Task instructions:
Your response should be the complete listing, returned exactly as written.
=== Task material ===
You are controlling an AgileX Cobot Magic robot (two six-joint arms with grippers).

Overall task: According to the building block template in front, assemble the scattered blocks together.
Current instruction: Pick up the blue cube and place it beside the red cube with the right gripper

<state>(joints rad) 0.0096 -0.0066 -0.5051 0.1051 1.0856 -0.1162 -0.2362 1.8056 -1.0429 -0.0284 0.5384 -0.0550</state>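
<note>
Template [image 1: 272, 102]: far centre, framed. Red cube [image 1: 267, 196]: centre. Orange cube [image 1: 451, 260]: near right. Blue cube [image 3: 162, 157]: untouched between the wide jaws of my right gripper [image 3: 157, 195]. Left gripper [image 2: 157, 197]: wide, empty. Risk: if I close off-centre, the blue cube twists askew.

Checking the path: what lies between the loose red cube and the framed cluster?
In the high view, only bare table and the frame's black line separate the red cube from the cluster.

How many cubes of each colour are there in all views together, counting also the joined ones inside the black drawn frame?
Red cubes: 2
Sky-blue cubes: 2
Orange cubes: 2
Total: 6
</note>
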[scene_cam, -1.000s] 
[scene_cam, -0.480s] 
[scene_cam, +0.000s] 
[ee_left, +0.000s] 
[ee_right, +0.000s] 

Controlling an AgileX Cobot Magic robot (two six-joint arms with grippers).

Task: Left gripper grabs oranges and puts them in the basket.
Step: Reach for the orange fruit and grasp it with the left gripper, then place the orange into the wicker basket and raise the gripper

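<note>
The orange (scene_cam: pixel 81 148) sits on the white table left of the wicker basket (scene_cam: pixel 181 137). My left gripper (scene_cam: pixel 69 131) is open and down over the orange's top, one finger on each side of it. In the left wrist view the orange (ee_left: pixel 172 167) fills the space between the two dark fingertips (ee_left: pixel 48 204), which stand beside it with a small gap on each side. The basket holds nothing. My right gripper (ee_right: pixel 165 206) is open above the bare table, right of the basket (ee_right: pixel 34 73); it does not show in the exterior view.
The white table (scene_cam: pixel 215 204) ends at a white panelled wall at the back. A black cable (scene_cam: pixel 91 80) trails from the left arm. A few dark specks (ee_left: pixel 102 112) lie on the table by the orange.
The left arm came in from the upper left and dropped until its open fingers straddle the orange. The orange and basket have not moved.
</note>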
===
Exercise result:
You are controlling an AgileX Cobot Magic robot (two six-joint arms with grippers).

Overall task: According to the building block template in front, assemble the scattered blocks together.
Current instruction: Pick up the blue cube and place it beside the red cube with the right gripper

<state>(joints rad) 0.0096 -0.0066 -0.5051 0.1051 1.0856 -0.1162 -0.2362 1.8056 -1.0429 -0.0284 0.5384 -0.0550</state>
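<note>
Template [image 1: 272, 102]: far centre, framed. Red cube [image 1: 267, 196]: centre. Orange cube [image 1: 451, 260]: near right. Blue cube [image 3: 162, 157]: untouched between the wide jaws of my right gripper [image 3: 157, 195]. Left gripper [image 2: 157, 197]: wide, empty. Risk: if I close off-centre, the blue cube twists askew.

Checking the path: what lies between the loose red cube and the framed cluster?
In the high view, only bare table and the frame's black line separate the red cube from the cluster.

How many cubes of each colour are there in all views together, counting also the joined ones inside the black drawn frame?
Red cubes: 2
Sky-blue cubes: 2
Orange cubes: 2
Total: 6
</note>
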[scene_cam, -1.000s] 
[scene_cam, -0.480s] 
[scene_cam, +0.000s] 
[ee_left, +0.000s] 
[ee_right, +0.000s] 

Controlling an AgileX Cobot Magic robot (two six-joint arms with grippers).

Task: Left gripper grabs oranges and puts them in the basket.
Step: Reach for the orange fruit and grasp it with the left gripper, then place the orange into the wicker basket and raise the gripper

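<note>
The orange (scene_cam: pixel 81 148) sits on the white table left of the wicker basket (scene_cam: pixel 181 137). My left gripper (scene_cam: pixel 69 131) is open and down over the orange's top, one finger on each side of it. In the left wrist view the orange (ee_left: pixel 172 167) fills the space between the two dark fingertips (ee_left: pixel 48 204), which stand beside it with a small gap on each side. The basket holds nothing. My right gripper (ee_right: pixel 165 206) is open above the bare table, right of the basket (ee_right: pixel 34 73); it does not show in the exterior view.
The white table (scene_cam: pixel 215 204) ends at a white panelled wall at the back. A black cable (scene_cam: pixel 91 80) trails from the left arm. A few dark specks (ee_left: pixel 102 112) lie on the table by the orange.
The left arm came in from the upper left and dropped until its open fingers straddle the orange. The orange and basket have not moved.
</note>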

The exercise has been answered completely.